The Carousel model works because they treat it more like a theatre; they have guest chefs and there’s only one sitting. Paying upfront works for them, because it’s what they’ve always done, and because they were born out of the supper club and immersive theatre scene – but again, it isn’t one-size fits all. “We aren’t a ‘normal’ restaurant, in inverted commas. We started out doing pop up dinners in disused spaces, and the only way to get people to come was to get them to buy a ticket. It was only when we started calling ourselves a restaurant that people had an issue with paying before eating.”

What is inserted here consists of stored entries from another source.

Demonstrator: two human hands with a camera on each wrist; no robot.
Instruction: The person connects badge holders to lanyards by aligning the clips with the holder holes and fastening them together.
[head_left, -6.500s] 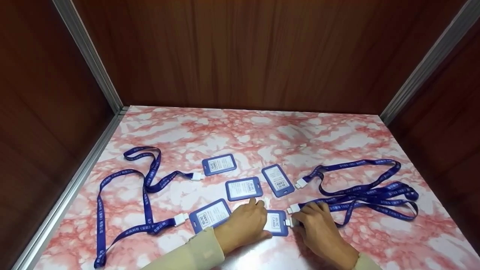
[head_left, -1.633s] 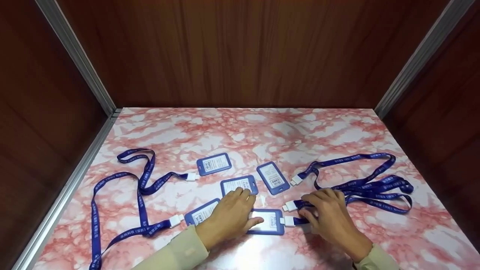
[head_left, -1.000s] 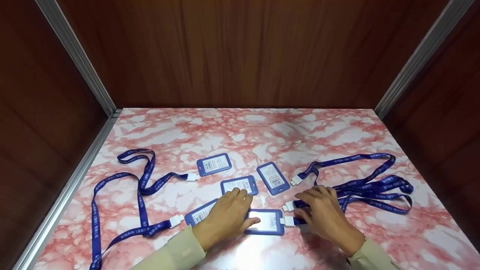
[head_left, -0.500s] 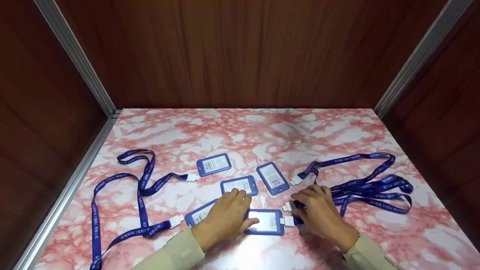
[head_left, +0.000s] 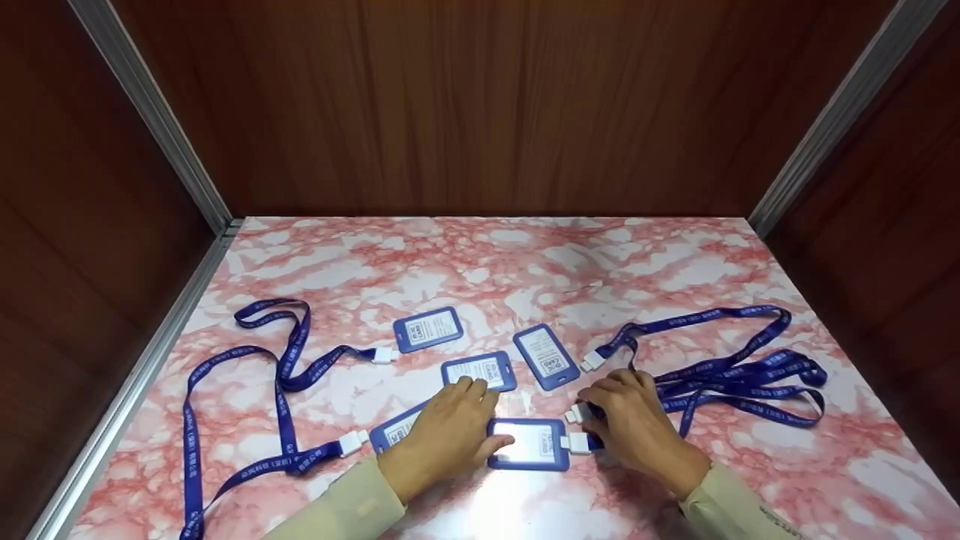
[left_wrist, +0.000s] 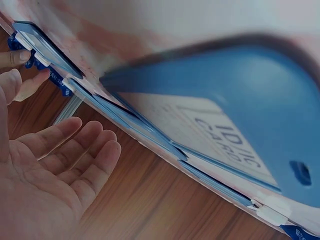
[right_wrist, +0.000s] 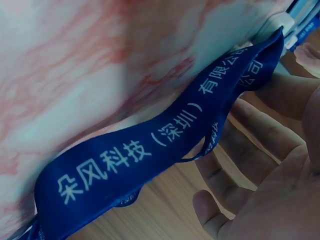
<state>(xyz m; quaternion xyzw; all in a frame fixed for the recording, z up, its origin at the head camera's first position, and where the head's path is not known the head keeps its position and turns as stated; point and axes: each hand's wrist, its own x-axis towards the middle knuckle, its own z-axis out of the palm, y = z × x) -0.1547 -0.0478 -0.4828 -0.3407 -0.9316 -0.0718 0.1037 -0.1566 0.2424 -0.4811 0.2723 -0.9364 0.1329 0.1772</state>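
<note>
In the head view, my left hand hovers between several blue ID card holders, its thumb over the left edge of the front card holder. The left wrist view shows its fingers loose, holding nothing. The front card holder joins a white clip on a blue lanyard. Just behind lies another lanyard with a white clip; my right hand pinches it beside that clip, with thumb and index finger on either side. The other right fingers are loosely bent in the right wrist view.
Loose card holders lie at back left, centre, right, and beneath my left forearm. A third lanyard lies at right; others spread at left. Wooden panels enclose the marbled table.
Earlier, my right hand was at the front card holder's clip; that clip now joins the holder. In the last second my right hand has slid left towards the clip behind. My left hand barely shifts.
</note>
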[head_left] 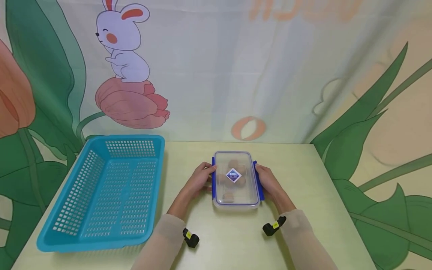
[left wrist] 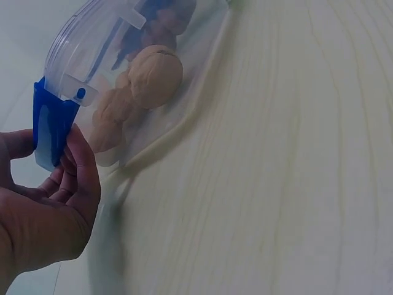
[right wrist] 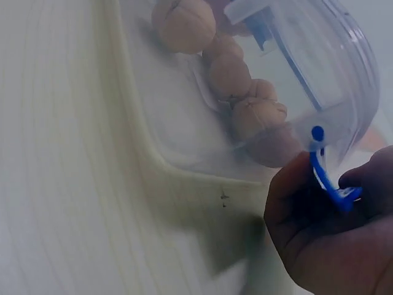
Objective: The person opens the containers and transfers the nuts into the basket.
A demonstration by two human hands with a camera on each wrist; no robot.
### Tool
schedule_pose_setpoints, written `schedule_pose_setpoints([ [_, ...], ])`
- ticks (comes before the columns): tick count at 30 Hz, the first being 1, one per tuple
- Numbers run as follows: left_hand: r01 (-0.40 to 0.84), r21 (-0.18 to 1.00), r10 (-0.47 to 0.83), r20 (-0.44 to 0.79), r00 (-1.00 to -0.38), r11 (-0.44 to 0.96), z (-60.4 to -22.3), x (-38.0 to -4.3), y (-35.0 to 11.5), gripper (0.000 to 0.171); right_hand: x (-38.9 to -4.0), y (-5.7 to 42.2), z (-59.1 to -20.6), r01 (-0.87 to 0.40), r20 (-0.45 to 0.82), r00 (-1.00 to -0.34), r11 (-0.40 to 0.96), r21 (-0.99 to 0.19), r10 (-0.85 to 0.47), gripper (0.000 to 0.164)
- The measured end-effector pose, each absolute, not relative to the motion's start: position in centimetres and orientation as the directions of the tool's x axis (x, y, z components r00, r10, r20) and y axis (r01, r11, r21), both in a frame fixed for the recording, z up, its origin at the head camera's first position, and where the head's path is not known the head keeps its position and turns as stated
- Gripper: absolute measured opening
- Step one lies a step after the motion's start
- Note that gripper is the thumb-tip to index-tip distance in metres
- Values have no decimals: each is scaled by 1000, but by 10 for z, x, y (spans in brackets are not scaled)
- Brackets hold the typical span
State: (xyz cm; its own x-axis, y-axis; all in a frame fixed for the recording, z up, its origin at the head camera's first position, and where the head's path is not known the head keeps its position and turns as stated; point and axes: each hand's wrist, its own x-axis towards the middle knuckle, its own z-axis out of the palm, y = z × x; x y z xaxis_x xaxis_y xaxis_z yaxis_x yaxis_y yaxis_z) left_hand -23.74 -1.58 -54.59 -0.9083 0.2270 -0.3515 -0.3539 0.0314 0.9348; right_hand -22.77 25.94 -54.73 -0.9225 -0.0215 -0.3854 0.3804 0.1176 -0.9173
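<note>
A clear plastic food box with a blue-edged lid and a diamond label lies on the table in the head view. Several round brown walnuts show through its walls. At the left side my left hand pinches the blue side latch between thumb and fingers. On the opposite side my right hand pinches the other blue latch, which sticks outward from the lid's edge. The right wrist view also shows walnuts lying in a loose row inside the box.
A blue perforated plastic basket stands on the left of the pale wooden table. Behind the table hangs a curtain printed with a rabbit and flowers. Each wrist wears a small black camera.
</note>
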Motion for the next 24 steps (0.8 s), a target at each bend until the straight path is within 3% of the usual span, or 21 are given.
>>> schedule_pose_setpoints([
  [8, -350, 936, 214, -348, -913, 26, -542, -235, -17, 35, -227, 254, -540, 342, -348, -936, 358, -869, 48, 85],
  [12, -350, 936, 208, -348, -914, 27, -544, -236, -18, 36, -225, 250, -537, 303, -335, -942, 465, -832, 15, 89],
  [24, -297, 944, 202, -322, -925, 143, -530, -233, -14, 34, -220, 245, -536, 330, -347, -937, 404, -853, 32, 94],
])
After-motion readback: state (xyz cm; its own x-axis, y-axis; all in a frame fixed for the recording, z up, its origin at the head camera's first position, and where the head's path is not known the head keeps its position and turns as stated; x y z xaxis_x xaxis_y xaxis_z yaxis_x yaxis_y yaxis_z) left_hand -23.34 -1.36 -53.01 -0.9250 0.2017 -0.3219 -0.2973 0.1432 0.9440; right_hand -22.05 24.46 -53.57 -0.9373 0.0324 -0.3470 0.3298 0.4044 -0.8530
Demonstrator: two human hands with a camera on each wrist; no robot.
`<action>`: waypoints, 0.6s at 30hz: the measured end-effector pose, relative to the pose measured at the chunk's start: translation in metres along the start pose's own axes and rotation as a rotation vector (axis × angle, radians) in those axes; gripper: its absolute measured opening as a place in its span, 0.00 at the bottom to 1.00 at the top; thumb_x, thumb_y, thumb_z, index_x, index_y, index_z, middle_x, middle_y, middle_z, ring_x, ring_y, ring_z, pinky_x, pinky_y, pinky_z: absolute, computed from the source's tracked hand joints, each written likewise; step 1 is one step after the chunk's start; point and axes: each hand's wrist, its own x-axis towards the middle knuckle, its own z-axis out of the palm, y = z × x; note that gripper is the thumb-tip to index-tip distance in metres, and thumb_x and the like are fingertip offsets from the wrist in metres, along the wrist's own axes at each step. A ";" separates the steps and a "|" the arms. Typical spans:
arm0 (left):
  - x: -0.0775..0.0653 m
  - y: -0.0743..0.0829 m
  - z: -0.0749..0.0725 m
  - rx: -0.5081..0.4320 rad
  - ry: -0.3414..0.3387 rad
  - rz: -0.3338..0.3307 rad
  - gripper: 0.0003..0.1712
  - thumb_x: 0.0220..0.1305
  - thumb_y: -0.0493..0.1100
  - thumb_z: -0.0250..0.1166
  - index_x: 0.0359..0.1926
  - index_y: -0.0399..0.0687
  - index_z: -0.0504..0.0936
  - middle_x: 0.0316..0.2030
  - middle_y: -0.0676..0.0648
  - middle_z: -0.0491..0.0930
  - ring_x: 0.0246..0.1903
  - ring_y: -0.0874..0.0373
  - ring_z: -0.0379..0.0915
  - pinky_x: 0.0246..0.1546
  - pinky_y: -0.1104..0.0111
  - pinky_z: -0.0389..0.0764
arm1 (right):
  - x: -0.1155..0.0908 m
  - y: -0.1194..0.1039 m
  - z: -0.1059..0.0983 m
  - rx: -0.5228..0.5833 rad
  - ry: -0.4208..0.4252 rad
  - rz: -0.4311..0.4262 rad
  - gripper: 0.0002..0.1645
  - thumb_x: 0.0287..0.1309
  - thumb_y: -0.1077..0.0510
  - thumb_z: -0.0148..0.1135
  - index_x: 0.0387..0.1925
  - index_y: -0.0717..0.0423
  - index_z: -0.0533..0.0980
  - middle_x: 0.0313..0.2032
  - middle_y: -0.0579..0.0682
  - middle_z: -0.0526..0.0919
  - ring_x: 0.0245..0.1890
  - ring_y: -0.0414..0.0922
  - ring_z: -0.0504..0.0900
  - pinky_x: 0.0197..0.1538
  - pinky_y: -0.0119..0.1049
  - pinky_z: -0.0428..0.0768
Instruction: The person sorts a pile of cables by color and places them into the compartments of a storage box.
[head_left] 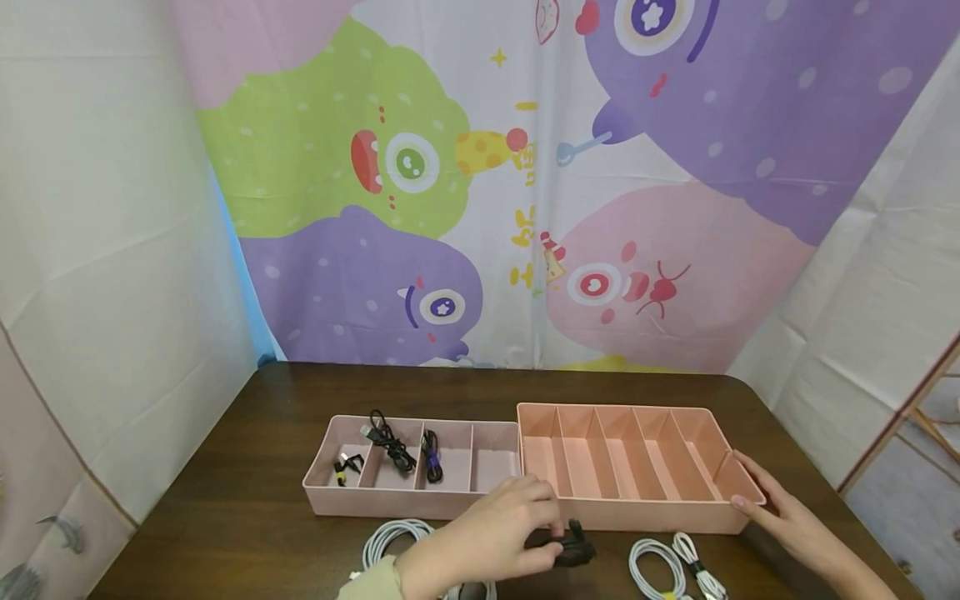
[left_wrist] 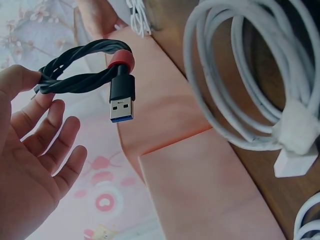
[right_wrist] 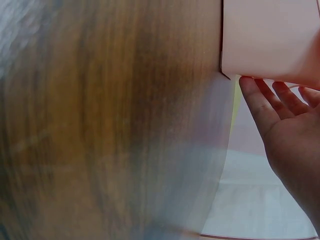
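Cable [head_left: 573, 550], black and coiled, hangs from your left hand [head_left: 510, 527] in the head view, just in front of the salmon tray [head_left: 645, 514] on the tabletop [head_left: 217, 508]. You rest your right hand [head_left: 791, 525] on that tray's right end, thumb by the near corner. Against its left side stands the mauve tray [head_left: 390, 502]; from the left, its compartments hold a short cord with a yellow tie [head_left: 341, 475], a black USB lead [head_left: 392, 443] and a purple-tied lead [head_left: 432, 458]. One white coil [head_left: 397, 530] lies near your left forearm, two white bundles [head_left: 656, 567] near your right hand.

At the left wrist, you pinch the twisted loop between thumb and forefinger, other fingers loosely spread; a red band [left_wrist: 125, 60] circles it above its USB plug [left_wrist: 122, 107].

At the right wrist, your extended, slightly spread fingers [right_wrist: 257, 100] touch the salmon tray's edge
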 end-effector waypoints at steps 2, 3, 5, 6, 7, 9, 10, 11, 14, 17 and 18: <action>0.000 0.000 -0.002 -0.009 0.003 -0.006 0.06 0.54 0.51 0.66 0.29 0.59 0.78 0.33 0.62 0.73 0.38 0.69 0.67 0.40 0.78 0.67 | 0.000 0.000 0.000 0.003 0.000 0.002 0.40 0.69 0.59 0.49 0.74 0.50 0.42 0.68 0.74 0.48 0.52 0.09 0.49 0.47 0.10 0.58; 0.001 0.000 -0.004 -0.010 0.005 -0.008 0.05 0.54 0.51 0.66 0.29 0.59 0.78 0.33 0.62 0.73 0.38 0.69 0.67 0.40 0.78 0.67 | 0.000 0.000 0.000 0.003 0.001 0.002 0.40 0.69 0.59 0.49 0.74 0.50 0.42 0.68 0.74 0.48 0.53 0.09 0.49 0.47 0.10 0.58; 0.001 0.000 -0.006 -0.018 0.006 -0.016 0.05 0.54 0.50 0.66 0.30 0.59 0.79 0.33 0.62 0.73 0.38 0.69 0.68 0.39 0.78 0.67 | 0.000 0.000 0.000 0.008 -0.003 -0.009 0.40 0.69 0.60 0.48 0.74 0.51 0.42 0.68 0.74 0.47 0.53 0.09 0.49 0.48 0.10 0.58; 0.001 0.000 -0.007 -0.018 0.008 -0.020 0.05 0.54 0.50 0.66 0.30 0.59 0.79 0.33 0.62 0.73 0.38 0.69 0.68 0.39 0.78 0.67 | 0.000 0.000 0.000 0.008 -0.003 -0.005 0.40 0.69 0.59 0.48 0.74 0.50 0.42 0.68 0.74 0.47 0.53 0.09 0.48 0.47 0.10 0.58; 0.001 0.000 -0.008 -0.017 0.009 -0.023 0.05 0.54 0.51 0.66 0.30 0.59 0.79 0.33 0.62 0.73 0.38 0.69 0.68 0.39 0.78 0.67 | 0.000 0.000 0.000 0.009 -0.001 -0.001 0.40 0.69 0.59 0.48 0.74 0.50 0.42 0.68 0.74 0.48 0.53 0.08 0.48 0.47 0.10 0.57; 0.002 0.000 -0.010 -0.018 0.013 -0.027 0.05 0.54 0.50 0.66 0.31 0.59 0.80 0.33 0.62 0.73 0.38 0.69 0.68 0.39 0.78 0.67 | 0.000 0.001 0.000 0.008 -0.003 0.000 0.40 0.69 0.59 0.48 0.74 0.50 0.42 0.68 0.74 0.47 0.53 0.08 0.48 0.47 0.10 0.58; 0.002 0.000 -0.011 -0.021 0.013 -0.032 0.05 0.55 0.50 0.66 0.32 0.59 0.80 0.33 0.62 0.73 0.38 0.69 0.68 0.39 0.78 0.66 | 0.000 0.001 0.000 0.008 -0.004 -0.002 0.40 0.69 0.60 0.48 0.74 0.51 0.41 0.68 0.74 0.47 0.53 0.08 0.48 0.47 0.10 0.58; 0.002 0.000 -0.012 -0.024 0.016 -0.036 0.05 0.55 0.50 0.66 0.32 0.58 0.80 0.33 0.62 0.73 0.38 0.69 0.67 0.39 0.78 0.66 | 0.000 0.001 0.000 0.008 -0.004 0.000 0.40 0.69 0.59 0.48 0.74 0.51 0.41 0.68 0.74 0.47 0.53 0.08 0.48 0.47 0.10 0.58; 0.003 0.000 -0.016 -0.031 0.023 -0.049 0.04 0.54 0.48 0.66 0.32 0.58 0.80 0.32 0.62 0.73 0.37 0.69 0.66 0.39 0.78 0.66 | 0.000 0.001 0.000 0.008 0.003 -0.004 0.40 0.68 0.60 0.49 0.74 0.53 0.42 0.68 0.74 0.48 0.52 0.08 0.49 0.47 0.10 0.58; 0.004 -0.001 -0.019 -0.048 0.022 -0.070 0.04 0.55 0.48 0.66 0.32 0.57 0.80 0.31 0.61 0.73 0.35 0.69 0.64 0.38 0.77 0.65 | 0.000 0.001 0.001 0.006 0.007 -0.006 0.40 0.68 0.60 0.49 0.74 0.56 0.43 0.67 0.74 0.49 0.52 0.08 0.49 0.47 0.10 0.59; 0.005 -0.001 -0.020 -0.048 0.023 -0.072 0.04 0.55 0.47 0.66 0.32 0.57 0.80 0.31 0.60 0.73 0.34 0.69 0.63 0.38 0.77 0.64 | 0.000 0.001 0.001 0.004 0.009 -0.007 0.40 0.68 0.61 0.49 0.74 0.56 0.43 0.67 0.74 0.49 0.52 0.08 0.49 0.47 0.10 0.58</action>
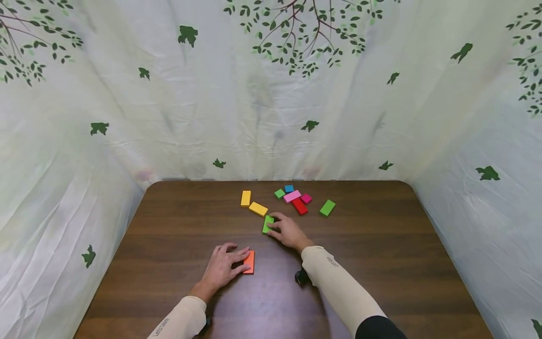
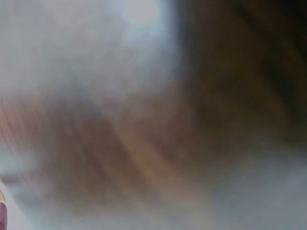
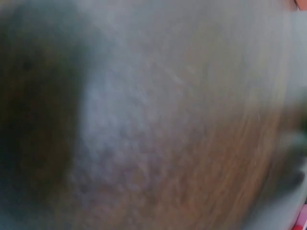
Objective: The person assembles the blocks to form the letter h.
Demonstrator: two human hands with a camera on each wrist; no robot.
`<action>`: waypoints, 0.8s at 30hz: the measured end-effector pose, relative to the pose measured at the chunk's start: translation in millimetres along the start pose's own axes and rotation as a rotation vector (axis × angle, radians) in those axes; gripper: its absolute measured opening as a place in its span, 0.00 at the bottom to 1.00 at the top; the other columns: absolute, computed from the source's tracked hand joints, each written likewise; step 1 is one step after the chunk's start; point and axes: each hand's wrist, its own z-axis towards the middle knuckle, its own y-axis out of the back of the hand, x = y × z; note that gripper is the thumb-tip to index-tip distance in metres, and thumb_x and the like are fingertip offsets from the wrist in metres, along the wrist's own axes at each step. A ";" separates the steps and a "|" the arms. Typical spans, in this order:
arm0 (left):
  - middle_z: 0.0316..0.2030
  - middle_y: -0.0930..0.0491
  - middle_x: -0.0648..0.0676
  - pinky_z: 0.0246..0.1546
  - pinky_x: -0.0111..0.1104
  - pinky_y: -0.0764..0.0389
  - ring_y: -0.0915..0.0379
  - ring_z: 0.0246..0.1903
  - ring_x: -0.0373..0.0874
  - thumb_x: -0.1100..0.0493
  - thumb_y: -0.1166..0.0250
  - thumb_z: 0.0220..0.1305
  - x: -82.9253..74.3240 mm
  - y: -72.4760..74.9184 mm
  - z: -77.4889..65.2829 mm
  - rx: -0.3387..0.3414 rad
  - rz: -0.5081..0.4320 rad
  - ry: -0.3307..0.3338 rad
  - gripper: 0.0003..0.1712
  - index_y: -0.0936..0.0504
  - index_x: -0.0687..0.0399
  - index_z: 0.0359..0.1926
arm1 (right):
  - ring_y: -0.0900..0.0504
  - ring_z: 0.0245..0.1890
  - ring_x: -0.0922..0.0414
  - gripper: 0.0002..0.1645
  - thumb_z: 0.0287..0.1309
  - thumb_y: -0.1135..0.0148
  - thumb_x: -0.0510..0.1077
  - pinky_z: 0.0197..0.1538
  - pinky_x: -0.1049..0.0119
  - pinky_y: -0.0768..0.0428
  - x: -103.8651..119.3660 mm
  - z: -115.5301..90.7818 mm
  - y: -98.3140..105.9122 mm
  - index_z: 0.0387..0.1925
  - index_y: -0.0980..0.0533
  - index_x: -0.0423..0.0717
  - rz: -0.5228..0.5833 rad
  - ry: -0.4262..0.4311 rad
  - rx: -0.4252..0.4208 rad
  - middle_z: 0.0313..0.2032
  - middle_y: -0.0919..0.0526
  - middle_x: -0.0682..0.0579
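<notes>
An orange block (image 1: pixel 251 263) lies flat on the brown table, its length pointing away from me. My left hand (image 1: pixel 220 266) holds it from the left side, thumb near its front end and fingers by its far end. Farther off, a green block (image 1: pixel 267 225) sits between the thumb and fingers of my right hand (image 1: pixel 289 232), which grips it from the right. One corner of a yellow block (image 1: pixel 258 209) comes close to that green block's far end. Both wrist views are mostly blurred table surface and hide the grips.
Another yellow block (image 1: pixel 245 198) stands at the back left of the group. Behind my right hand cluster a pink block (image 1: pixel 292 196), a red block (image 1: pixel 299 206), a magenta block (image 1: pixel 306 198), a blue block (image 1: pixel 289 189) and a small green block (image 1: pixel 279 193). A separate green block (image 1: pixel 327 207) lies right. Leaf-patterned curtains (image 1: pixel 271 117) surround the table (image 1: pixel 381 263).
</notes>
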 end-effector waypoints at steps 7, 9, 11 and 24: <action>0.55 0.20 0.43 0.53 0.49 0.35 0.30 0.55 0.52 0.41 0.30 0.53 0.3 -4.4 0.9 -0.003 0.019 -0.005 0.30 0.19 0.46 0.56 | 0.30 0.63 0.52 0.22 0.64 0.39 0.49 0.64 0.57 0.33 8.1 -0.8 -6.7 0.57 0.22 0.45 -0.005 0.044 0.034 0.63 0.30 0.48; 0.55 0.20 0.43 0.53 0.49 0.35 0.31 0.55 0.52 0.41 0.30 0.53 0.1 -4.6 1.1 -0.011 0.022 -0.011 0.30 0.19 0.46 0.56 | 0.30 0.62 0.52 0.21 0.64 0.38 0.48 0.64 0.57 0.32 11.3 -0.9 -8.7 0.56 0.22 0.45 -0.006 0.064 0.023 0.63 0.29 0.48; 0.55 0.20 0.44 0.53 0.50 0.35 0.31 0.55 0.52 0.42 0.29 0.53 -0.3 -4.5 0.7 -0.021 0.026 -0.018 0.30 0.18 0.47 0.55 | 0.29 0.62 0.53 0.21 0.63 0.38 0.49 0.64 0.58 0.33 14.6 -1.0 -11.0 0.56 0.21 0.45 -0.005 0.068 0.019 0.63 0.28 0.49; 0.60 0.24 0.44 0.53 0.51 0.36 0.33 0.58 0.53 0.41 0.30 0.53 -0.2 -3.0 0.6 -0.004 0.023 -0.010 0.27 0.16 0.47 0.53 | 0.27 0.60 0.55 0.22 0.60 0.35 0.51 0.62 0.58 0.30 22.8 -2.5 -20.6 0.53 0.19 0.46 0.066 0.062 -0.001 0.61 0.25 0.53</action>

It took a year or so for prospective customers to really adjust – during which time the Michelin-starred Clove Club had followed suit, closely followed by Heston Blumenthal’s Fat Duck, and it was more normalised. “In fine dining, if your margins are 15 per cent, then you are doing well. In a restaurant where you’re only serving 60 diners a night, it just takes one table not to show up and that’s your profit from the evening,” Clove Club’s general manager Daniel Willis told The Guardian at the time.

Templeton thinks people don’t show up because they “put restaurants in a separate category to other activities.” It’s why he and the vast majority of restaurateurs and online booking sites try their utmost to be understanding; why their campaign to change perceptions is more carrot than stick. “At OpenTable we understand that life happens, and diners may not always be able to make their booking for a variety of reasons,” says Angela Altvater, Director of Marketing EMEA at OpenTable. “Our approach has always been to maximise the functionality of our technology to help minimise the impact of no-shows.”

Though many maintain online reservations have contributed toward the problem by making booking so easy and impersonal, Open Table takes their responsibility towards the restaurants they work with seriously. “Reminder notifications are sent to ensure that should any unforeseen circumstances arise, diners are easily able to amend, change or cancel their reservation quickly and easily,” she continues. “To ensure our diners commit to their reservations as much as possible, OpenTable only allows diners to make one booking for the same time slot, or within two and a half hours of that time.”

Should they fail to show, diners receive an email alerting them to the dangers such behaviour pose to restaurants. “It really made me sit up, actually,” a friend and recipient of such an email confesses. Should they do it repeatedly – that’s four times within 12 months – they are blocked from the app and the website. Open Table competitor, Resy, also keeps track of a diners no shows and reserves the right to freeze their account. “We need customers to understand how serious the situation is. The profit for restaurants lies not the first 90, but in the last ten – and we’re struggling enough” pleads Gulliver.

“Many of us are in debt. The financial consequences of Covid are going to be worse than the 2008 crash – worse even than Brexit.” An empty table is more than just a sorrowful sight: it’s lost revenue, lost wages, wasted food, disappointed potential customers, and ultimately lost jobs.